> What you should do: Please write out, exactly, every line of the listing from its first line through the one that includes "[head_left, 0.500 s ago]".

•••

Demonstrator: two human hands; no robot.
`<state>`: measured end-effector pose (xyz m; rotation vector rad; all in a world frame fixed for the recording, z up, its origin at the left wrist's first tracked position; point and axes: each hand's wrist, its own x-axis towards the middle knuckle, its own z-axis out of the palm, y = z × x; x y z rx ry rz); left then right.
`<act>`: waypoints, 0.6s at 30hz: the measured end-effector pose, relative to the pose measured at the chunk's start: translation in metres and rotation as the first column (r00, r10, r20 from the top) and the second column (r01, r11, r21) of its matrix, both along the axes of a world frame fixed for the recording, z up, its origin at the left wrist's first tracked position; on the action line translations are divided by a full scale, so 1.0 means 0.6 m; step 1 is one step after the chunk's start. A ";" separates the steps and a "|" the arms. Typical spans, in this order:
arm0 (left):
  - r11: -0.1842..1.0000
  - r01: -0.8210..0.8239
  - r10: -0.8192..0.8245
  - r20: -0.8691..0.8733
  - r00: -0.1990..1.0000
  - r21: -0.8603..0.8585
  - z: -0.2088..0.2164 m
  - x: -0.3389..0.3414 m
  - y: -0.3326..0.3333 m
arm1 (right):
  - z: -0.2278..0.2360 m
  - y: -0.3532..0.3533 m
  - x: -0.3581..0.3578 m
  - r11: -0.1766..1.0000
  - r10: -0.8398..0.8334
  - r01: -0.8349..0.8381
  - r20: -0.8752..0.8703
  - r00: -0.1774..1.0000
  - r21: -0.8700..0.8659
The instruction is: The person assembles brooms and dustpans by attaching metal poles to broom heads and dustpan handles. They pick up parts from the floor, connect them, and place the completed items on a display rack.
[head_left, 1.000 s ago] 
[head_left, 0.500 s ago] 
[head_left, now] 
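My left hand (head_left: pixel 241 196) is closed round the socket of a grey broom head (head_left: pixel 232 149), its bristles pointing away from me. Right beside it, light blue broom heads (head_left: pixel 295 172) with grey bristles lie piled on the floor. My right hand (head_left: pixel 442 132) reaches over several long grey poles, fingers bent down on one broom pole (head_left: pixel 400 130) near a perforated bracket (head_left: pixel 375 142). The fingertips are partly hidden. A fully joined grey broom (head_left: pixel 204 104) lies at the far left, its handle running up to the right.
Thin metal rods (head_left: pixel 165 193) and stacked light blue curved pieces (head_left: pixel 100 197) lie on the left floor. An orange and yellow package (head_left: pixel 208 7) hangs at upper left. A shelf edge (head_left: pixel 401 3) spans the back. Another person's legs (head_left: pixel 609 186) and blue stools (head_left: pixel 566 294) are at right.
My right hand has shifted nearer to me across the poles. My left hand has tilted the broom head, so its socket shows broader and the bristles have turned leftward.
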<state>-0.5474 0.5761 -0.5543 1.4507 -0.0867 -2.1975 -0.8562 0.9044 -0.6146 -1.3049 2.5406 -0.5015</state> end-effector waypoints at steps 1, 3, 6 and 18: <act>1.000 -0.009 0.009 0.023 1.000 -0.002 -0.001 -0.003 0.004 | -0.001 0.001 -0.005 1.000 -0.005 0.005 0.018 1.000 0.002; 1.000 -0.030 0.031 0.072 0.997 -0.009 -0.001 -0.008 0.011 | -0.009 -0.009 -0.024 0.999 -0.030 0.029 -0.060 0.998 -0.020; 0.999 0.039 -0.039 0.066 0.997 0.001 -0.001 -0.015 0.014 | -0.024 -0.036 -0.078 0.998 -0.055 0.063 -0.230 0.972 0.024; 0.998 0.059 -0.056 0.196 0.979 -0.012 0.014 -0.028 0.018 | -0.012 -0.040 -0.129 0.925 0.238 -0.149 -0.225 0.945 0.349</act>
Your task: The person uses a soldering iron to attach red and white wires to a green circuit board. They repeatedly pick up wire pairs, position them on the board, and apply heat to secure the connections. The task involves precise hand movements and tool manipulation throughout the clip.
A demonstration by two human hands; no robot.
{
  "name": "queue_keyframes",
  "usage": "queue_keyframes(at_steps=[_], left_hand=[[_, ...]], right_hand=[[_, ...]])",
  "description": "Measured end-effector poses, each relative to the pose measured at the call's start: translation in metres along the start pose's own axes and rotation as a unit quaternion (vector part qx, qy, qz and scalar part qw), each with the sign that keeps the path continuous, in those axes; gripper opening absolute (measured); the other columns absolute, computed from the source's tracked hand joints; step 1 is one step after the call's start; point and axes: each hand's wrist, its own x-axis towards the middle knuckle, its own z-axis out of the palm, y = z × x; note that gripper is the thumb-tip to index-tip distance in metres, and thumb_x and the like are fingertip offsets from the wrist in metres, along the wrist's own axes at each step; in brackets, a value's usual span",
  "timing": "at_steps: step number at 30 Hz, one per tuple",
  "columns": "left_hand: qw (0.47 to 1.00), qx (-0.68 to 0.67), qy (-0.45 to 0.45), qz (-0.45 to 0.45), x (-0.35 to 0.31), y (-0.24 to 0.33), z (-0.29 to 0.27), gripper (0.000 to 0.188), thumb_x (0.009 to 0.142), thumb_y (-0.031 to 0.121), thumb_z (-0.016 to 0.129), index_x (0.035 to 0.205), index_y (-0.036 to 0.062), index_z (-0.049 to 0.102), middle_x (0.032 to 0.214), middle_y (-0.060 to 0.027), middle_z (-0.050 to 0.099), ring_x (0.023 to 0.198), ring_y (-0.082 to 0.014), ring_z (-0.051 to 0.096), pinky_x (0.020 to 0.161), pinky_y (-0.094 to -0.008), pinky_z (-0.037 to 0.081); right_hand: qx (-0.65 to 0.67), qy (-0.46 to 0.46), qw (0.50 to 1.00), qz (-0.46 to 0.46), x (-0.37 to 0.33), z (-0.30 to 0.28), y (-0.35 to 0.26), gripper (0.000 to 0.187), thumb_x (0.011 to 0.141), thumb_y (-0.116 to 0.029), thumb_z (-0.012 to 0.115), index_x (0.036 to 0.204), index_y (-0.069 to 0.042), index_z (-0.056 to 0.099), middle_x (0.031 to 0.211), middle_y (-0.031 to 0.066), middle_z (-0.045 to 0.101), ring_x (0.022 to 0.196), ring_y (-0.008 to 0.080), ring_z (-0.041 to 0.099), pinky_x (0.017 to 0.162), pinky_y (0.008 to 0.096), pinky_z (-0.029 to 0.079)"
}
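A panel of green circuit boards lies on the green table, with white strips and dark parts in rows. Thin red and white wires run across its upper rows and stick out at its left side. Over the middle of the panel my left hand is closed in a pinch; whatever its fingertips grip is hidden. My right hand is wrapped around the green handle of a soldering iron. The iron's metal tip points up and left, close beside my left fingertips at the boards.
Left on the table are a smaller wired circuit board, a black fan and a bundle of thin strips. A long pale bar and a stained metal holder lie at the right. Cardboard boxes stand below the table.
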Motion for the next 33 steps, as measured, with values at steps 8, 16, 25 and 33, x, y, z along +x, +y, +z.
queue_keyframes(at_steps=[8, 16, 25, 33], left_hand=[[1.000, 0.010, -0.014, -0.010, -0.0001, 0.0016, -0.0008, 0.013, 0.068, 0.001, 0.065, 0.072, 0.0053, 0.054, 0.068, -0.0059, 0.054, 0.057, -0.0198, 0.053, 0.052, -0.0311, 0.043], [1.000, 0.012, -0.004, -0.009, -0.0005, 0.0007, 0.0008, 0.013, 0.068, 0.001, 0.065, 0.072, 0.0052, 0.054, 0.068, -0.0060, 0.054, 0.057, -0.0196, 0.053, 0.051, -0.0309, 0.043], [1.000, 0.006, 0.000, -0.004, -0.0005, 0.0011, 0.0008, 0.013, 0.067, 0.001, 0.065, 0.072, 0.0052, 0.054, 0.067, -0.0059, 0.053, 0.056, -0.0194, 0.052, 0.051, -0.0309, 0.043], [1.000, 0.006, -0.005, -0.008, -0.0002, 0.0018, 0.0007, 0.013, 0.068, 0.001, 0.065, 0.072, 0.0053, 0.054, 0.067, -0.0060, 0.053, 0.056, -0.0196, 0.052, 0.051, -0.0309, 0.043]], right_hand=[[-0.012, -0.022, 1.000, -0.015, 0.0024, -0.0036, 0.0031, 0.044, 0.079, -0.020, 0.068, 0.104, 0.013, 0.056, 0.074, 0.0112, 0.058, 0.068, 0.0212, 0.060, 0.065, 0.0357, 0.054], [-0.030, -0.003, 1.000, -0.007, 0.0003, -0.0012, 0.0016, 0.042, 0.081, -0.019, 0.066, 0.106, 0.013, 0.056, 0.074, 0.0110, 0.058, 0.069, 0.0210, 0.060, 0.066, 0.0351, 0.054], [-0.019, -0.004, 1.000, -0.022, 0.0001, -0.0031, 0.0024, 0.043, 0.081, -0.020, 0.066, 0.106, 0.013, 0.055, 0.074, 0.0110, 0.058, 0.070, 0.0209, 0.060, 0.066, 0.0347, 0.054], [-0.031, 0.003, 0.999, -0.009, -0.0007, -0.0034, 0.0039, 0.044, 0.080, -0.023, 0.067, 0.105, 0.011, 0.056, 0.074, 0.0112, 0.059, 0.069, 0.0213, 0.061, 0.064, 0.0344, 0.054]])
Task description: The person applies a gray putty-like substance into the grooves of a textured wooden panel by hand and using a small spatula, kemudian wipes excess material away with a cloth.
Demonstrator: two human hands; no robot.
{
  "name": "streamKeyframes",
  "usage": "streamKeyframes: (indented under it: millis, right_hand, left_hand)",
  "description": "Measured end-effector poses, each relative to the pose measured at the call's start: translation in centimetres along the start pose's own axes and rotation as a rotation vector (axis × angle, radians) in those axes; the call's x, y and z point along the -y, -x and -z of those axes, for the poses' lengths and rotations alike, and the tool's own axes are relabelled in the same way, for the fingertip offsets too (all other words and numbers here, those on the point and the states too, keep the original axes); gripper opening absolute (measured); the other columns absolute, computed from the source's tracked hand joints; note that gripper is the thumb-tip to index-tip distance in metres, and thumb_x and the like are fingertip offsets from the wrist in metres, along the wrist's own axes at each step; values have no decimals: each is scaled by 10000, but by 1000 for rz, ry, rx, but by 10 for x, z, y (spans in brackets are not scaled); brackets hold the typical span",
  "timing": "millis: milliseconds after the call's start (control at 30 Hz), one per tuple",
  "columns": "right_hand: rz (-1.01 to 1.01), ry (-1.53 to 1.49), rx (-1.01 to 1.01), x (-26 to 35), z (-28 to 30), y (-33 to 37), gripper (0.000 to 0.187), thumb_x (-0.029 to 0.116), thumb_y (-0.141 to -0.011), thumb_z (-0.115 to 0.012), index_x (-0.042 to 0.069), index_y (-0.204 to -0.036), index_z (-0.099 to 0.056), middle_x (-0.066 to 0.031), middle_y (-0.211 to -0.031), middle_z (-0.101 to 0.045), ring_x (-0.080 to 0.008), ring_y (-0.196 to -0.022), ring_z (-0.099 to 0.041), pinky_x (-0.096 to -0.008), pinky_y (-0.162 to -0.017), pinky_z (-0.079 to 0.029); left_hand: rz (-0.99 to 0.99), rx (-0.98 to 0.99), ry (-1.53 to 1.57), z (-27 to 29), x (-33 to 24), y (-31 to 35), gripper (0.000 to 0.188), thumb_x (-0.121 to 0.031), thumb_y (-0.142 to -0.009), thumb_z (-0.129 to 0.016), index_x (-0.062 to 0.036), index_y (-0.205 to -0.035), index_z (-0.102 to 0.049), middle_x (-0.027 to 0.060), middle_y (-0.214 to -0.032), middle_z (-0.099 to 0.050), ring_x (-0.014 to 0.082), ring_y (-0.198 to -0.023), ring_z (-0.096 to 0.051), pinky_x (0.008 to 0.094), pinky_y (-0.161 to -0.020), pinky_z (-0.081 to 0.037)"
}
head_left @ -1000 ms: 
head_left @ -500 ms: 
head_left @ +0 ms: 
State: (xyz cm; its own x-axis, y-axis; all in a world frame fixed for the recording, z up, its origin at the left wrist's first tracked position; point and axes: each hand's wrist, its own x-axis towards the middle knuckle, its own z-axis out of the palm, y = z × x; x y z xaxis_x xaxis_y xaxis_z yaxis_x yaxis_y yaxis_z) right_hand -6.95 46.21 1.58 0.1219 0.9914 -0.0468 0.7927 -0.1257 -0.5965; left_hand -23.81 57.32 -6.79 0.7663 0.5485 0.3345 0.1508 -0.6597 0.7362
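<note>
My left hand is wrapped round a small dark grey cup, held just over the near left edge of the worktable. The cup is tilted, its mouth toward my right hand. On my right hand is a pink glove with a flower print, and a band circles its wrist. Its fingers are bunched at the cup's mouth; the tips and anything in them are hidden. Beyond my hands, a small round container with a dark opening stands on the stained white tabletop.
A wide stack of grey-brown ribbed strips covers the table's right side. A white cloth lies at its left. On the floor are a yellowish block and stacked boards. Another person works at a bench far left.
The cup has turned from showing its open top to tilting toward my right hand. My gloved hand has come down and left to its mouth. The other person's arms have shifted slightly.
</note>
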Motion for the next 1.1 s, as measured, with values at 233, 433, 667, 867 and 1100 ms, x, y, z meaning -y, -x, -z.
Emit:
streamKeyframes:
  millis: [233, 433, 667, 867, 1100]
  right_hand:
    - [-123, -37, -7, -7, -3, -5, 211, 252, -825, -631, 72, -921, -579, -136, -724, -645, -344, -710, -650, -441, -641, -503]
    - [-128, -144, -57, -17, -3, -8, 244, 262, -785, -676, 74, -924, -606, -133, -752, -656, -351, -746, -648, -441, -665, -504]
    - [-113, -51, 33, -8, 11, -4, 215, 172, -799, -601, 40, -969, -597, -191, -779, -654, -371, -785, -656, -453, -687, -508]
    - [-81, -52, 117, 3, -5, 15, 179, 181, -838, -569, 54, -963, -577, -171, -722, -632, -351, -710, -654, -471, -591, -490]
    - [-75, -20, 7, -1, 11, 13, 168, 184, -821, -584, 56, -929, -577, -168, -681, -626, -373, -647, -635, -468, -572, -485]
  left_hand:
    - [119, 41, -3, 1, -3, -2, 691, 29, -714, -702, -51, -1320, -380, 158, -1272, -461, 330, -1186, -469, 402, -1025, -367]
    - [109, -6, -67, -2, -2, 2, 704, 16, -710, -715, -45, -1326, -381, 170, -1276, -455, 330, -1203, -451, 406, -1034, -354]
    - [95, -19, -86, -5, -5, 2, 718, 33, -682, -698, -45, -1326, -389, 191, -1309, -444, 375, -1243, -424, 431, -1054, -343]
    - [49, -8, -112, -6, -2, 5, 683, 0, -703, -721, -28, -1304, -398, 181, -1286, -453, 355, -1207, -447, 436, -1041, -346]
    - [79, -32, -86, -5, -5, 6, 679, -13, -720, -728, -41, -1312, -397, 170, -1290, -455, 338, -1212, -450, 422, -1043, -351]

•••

> Answer for this exercise:
Demonstrator: two human hands; no robot.
`<state>`: measured end-effector pose (xyz m; rotation vector rad; all in a world frame fixed for the recording, z up, its origin at the left wrist's first tracked position; point and axes: each hand's wrist, its own x-axis towards the middle knuckle, its own z-axis out of the palm, y = z × x; x y z rx ry rz); left then right.
`<act>`: waypoints, 0.6s at 30hz: the measured end-effector pose, relative to the pose measured at the chunk's start: translation in metres and rotation as the first column (r00, r10, r20 from the top) and the second column (r01, r11, r21) of its matrix, both along the axes of a world frame fixed for the recording, z up, its origin at the left wrist's first tracked position; on the action line translations are divided by a full scale, so 1.0 means 0.6 m; step 1 is one step after the chunk's start. A ";" separates the steps and a "|" the arms. Typical spans, in this order:
arm0 (left):
  - r11: -0.1842..1.0000
  - r01: -0.8210..0.8239
  - r10: -0.8192..0.8245
  - r20: -0.8691..0.8733
  - r00: -0.1990..1.0000
  - r21: -0.8603..0.8585
  - z: -0.2088..0.2164 m
  - x: -0.3389..0.3414 m
  - y: -0.3326..0.3333 m
arm1 (right):
  - z: -0.2278..0.2360 m
  - y: -0.3532..0.3533 m
  - x: -0.3581..0.3578 m
  - r11: -0.1766..1.0000
  - r10: -0.8398..0.8334
  - r01: -0.8349..0.8381
  - r20: -0.8752..0.8703
  - r00: -0.1774..1.0000
  - r21: -0.8700..0.8659
The instruction is: The person assembles brooms and dustpans by attaching metal poles to broom heads and dustpan handles. They pick up parts from the floor, connect them, and place the completed items on a display rack.
[head_left, 1.000 s ago] 
[head_left, 0.500 s ago] 

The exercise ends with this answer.